TASK DESCRIPTION => Working from the line that contains "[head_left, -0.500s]" down to the last line below, repeat each line exactly.

** Opening DATASET SECTION block **

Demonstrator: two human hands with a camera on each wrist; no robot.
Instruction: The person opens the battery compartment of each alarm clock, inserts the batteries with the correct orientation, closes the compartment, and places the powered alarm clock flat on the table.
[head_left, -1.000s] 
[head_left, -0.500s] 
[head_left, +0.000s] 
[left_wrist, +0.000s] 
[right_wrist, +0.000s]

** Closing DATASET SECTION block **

ANSWER =>
[head_left, -0.500s] 
[head_left, +0.000s] 
[left_wrist, +0.000s] 
[right_wrist, +0.000s]

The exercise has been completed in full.